**Task directions**
The entries that follow should be duplicated in full, without a single alteration.

[Stored data entries]
• • •

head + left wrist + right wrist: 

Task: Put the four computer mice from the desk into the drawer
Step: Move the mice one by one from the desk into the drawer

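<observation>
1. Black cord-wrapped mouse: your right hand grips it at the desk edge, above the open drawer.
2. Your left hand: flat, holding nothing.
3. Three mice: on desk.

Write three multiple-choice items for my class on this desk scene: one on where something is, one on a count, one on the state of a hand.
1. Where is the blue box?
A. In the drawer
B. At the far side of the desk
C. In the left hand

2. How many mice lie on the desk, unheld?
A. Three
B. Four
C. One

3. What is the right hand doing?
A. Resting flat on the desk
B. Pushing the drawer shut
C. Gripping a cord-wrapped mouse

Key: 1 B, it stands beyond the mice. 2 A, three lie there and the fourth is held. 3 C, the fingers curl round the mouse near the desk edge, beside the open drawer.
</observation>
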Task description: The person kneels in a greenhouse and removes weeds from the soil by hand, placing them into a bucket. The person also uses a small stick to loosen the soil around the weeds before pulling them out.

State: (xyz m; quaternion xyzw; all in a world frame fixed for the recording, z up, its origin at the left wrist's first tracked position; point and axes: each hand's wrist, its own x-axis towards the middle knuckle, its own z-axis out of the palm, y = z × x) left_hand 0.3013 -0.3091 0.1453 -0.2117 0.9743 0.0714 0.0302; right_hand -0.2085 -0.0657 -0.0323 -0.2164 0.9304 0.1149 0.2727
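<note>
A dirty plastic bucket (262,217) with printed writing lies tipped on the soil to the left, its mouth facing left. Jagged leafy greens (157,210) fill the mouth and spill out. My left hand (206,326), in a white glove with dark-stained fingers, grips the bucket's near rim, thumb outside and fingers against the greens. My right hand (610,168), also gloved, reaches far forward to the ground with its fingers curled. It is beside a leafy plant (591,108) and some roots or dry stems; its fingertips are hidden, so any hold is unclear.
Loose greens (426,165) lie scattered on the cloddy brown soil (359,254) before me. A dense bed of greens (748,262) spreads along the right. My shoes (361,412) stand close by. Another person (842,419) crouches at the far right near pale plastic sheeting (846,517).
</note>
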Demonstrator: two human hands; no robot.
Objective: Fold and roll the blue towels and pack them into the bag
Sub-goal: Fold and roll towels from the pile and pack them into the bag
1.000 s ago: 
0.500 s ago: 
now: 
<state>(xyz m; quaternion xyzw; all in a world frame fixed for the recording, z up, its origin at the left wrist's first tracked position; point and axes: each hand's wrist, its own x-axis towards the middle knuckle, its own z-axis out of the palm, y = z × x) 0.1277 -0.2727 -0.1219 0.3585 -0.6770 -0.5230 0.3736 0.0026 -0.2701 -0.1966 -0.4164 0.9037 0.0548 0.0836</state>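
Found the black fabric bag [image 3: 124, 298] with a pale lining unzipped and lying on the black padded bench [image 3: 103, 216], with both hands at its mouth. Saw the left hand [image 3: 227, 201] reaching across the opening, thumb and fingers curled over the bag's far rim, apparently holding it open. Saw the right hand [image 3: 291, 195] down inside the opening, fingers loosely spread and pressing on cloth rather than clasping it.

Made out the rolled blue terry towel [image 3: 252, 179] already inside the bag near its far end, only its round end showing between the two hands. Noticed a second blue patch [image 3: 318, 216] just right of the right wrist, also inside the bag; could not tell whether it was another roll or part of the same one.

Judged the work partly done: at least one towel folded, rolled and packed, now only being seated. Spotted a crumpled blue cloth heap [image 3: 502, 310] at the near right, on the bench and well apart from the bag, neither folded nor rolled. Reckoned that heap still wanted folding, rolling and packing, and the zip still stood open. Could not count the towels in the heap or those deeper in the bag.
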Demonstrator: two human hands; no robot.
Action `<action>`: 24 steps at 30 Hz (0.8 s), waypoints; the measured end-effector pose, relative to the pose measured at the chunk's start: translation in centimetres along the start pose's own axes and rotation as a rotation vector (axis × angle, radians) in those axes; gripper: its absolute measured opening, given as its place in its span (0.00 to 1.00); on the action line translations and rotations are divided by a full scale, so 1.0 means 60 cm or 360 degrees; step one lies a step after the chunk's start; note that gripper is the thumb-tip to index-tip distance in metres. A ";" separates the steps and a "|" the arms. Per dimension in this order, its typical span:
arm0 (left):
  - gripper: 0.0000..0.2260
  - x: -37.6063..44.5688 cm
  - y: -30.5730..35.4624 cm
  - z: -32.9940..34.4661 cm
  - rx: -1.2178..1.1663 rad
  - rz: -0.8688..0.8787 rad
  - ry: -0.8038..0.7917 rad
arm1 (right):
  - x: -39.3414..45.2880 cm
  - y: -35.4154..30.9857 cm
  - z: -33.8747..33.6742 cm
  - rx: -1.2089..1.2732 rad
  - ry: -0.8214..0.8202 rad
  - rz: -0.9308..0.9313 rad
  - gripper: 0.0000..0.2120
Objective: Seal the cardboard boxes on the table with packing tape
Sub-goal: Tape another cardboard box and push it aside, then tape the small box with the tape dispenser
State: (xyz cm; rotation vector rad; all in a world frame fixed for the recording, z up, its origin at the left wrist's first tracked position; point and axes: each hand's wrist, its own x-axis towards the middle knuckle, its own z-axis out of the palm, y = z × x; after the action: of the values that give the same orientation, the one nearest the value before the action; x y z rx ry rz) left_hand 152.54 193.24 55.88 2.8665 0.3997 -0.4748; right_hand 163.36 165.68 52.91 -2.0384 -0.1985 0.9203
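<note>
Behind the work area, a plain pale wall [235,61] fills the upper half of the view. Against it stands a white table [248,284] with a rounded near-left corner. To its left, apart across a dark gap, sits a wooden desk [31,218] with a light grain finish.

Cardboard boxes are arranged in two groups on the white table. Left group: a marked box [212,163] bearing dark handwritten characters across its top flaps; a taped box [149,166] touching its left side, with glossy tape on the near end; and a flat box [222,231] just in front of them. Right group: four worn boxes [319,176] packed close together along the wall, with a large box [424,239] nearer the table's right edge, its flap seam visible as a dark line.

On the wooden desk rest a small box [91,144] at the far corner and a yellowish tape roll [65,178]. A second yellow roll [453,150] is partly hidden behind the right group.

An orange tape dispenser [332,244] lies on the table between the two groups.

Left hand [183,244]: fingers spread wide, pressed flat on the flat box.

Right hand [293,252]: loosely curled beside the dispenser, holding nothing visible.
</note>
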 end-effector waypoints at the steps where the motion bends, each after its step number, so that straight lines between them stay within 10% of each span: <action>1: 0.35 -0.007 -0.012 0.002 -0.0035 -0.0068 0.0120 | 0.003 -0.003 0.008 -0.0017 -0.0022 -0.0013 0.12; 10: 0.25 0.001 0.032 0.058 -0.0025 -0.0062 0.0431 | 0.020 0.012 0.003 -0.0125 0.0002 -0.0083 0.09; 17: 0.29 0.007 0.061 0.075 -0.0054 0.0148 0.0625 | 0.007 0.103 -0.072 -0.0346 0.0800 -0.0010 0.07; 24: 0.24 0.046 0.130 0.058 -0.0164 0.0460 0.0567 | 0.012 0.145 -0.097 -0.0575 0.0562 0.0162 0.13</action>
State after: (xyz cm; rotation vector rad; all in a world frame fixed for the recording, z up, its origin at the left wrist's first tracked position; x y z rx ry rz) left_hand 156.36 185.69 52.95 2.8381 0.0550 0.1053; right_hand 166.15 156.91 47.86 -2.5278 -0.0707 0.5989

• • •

**Exercise result**
head + left wrist + right wrist: 

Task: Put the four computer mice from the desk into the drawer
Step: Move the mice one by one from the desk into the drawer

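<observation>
1. Black cord-wrapped mouse: your right hand grips it at the desk edge, above the open drawer.
2. Your left hand: flat, holding nothing.
3. Three mice: on desk.

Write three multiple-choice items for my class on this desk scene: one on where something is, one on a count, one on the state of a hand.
1. Where is the blue box?
A. In the drawer
B. At the far side of the desk
C. In the left hand

2. How many mice lie on the desk, unheld?
A. Three
B. Four
C. One

3. What is the right hand doing?
A. Resting flat on the desk
B. Pushing the drawer shut
C. Gripping a cord-wrapped mouse

Key: 1 B, it stands beyond the mice. 2 A, three lie there and the fourth is held. 3 C, the fingers curl round the mouse near the desk edge, beside the open drawer.
</observation>
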Task description: The person kneels in a greenhouse and removes weeds from the soil by hand, placing them into a bucket. The person also uses a small stick to loosen the soil around the weeds before pulling them out.

State: (xyz m; quaternion xyzw; all in a world frame fixed for the recording, z up, its origin at the left wrist's first tracked position; point and axes: each hand's wrist, its own x-axis towards the middle knuckle, its own z-axis out of the palm, y = z × x) left_hand 0.3013 -0.3091 0.1453 -0.2117 0.9743 0.0714 0.0302; right_hand -0.2085 -0.0657 -0.0323 -0.2164 0.9304 0.1149 0.2727
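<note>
A dirty plastic bucket (262,217) with printed writing lies tipped on the soil to the left, its mouth facing left. Jagged leafy greens (157,210) fill the mouth and spill out. My left hand (206,326), in a white glove with dark-stained fingers, grips the bucket's near rim, thumb outside and fingers against the greens. My right hand (610,168), also gloved, reaches far forward to the ground with its fingers curled. It is beside a leafy plant (591,108) and some roots or dry stems; its fingertips are hidden, so any hold is unclear.
Loose greens (426,165) lie scattered on the cloddy brown soil (359,254) before me. A dense bed of greens (748,262) spreads along the right. My shoes (361,412) stand close by. Another person (842,419) crouches at the far right near pale plastic sheeting (846,517).
</note>
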Demonstrator: two human hands; no robot.
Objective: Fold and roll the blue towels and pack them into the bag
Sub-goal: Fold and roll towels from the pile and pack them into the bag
1.000 s ago: 
0.500 s ago: 
now: 
<state>(xyz m; quaternion xyzw; all in a world frame fixed for the recording, z up, its origin at the left wrist's first tracked position; point and axes: each hand's wrist, its own x-axis towards the middle knuckle, its own z-axis out of the palm, y = z × x) 0.1277 -0.2727 -0.1219 0.3585 -0.6770 -0.5230 0.3736 0.0026 -0.2701 -0.1966 -0.4164 0.9037 0.0548 0.0836</state>
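Found the black fabric bag [image 3: 124, 298] with a pale lining unzipped and lying on the black padded bench [image 3: 103, 216], with both hands at its mouth. Saw the left hand [image 3: 227, 201] reaching across the opening, thumb and fingers curled over the bag's far rim, apparently holding it open. Saw the right hand [image 3: 291, 195] down inside the opening, fingers loosely spread and pressing on cloth rather than clasping it.

Made out the rolled blue terry towel [image 3: 252, 179] already inside the bag near its far end, only its round end showing between the two hands. Noticed a second blue patch [image 3: 318, 216] just right of the right wrist, also inside the bag; could not tell whether it was another roll or part of the same one.

Judged the work partly done: at least one towel folded, rolled and packed, now only being seated. Spotted a crumpled blue cloth heap [image 3: 502, 310] at the near right, on the bench and well apart from the bag, neither folded nor rolled. Reckoned that heap still wanted folding, rolling and packing, and the zip still stood open. Could not count the towels in the heap or those deeper in the bag.
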Demonstrator: two human hands; no robot.
Action `<action>`: 24 steps at 30 Hz (0.8 s), waypoints; the measured end-effector pose, relative to the pose measured at the chunk's start: translation in centimetres along the start pose's own axes and rotation as a rotation vector (axis × angle, radians) in those axes; gripper: its absolute measured opening, given as its place in its span (0.00 to 1.00); on the action line translations and rotations are divided by a full scale, so 1.0 means 60 cm or 360 degrees; step one lies a step after the chunk's start; note that gripper is the thumb-tip to index-tip distance in metres. A ";" separates the steps and a "|" the arms. Per dimension in this order, its typical span:
arm0 (left):
  - gripper: 0.0000..0.2260
  - x: -37.6063..44.5688 cm
  - y: -30.5730..35.4624 cm
  - z: -32.9940..34.4661 cm
  - rx: -1.2178..1.1663 rad
  - rz: -0.8688..0.8787 rad
  - ry: -0.8038..0.7917 rad
arm1 (right):
  - x: -39.3414..45.2880 cm
  - y: -35.4154..30.9857 cm
  - z: -33.8747..33.6742 cm
  - rx: -1.2089..1.2732 rad
  - ry: -0.8214..0.8202 rad
  - rz: -0.9308..0.9313 rad
  - gripper: 0.0000..0.2120
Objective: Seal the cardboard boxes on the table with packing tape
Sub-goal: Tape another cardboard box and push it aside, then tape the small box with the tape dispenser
State: (xyz cm; rotation vector rad; all in a world frame fixed for the recording, z up, its origin at the left wrist's first tracked position; point and axes: each hand's wrist, its own x-axis towards the middle knuckle, its own z-axis out of the palm, y = z × x; after the action: of the values that give the same orientation, the one nearest the value before the action; x y z rx ry rz) left_hand 152.54 193.24 55.88 2.8665 0.3997 -0.4748; right_hand 163.36 165.68 52.91 -2.0384 -0.1985 0.9203
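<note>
Behind the work area, a plain pale wall [235,61] fills the upper half of the view. Against it stands a white table [248,284] with a rounded near-left corner. To its left, apart across a dark gap, sits a wooden desk [31,218] with a light grain finish.

Cardboard boxes are arranged in two groups on the white table. Left group: a marked box [212,163] bearing dark handwritten characters across its top flaps; a taped box [149,166] touching its left side, with glossy tape on the near end; and a flat box [222,231] just in front of them. Right group: four worn boxes [319,176] packed close together along the wall, with a large box [424,239] nearer the table's right edge, its flap seam visible as a dark line.

On the wooden desk rest a small box [91,144] at the far corner and a yellowish tape roll [65,178]. A second yellow roll [453,150] is partly hidden behind the right group.

An orange tape dispenser [332,244] lies on the table between the two groups.

Left hand [183,244]: fingers spread wide, pressed flat on the flat box.

Right hand [293,252]: loosely curled beside the dispenser, holding nothing visible.
</note>
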 end-effector waypoints at the steps where the motion bends, each after its step number, so that straight lines between them stay within 10% of each span: <action>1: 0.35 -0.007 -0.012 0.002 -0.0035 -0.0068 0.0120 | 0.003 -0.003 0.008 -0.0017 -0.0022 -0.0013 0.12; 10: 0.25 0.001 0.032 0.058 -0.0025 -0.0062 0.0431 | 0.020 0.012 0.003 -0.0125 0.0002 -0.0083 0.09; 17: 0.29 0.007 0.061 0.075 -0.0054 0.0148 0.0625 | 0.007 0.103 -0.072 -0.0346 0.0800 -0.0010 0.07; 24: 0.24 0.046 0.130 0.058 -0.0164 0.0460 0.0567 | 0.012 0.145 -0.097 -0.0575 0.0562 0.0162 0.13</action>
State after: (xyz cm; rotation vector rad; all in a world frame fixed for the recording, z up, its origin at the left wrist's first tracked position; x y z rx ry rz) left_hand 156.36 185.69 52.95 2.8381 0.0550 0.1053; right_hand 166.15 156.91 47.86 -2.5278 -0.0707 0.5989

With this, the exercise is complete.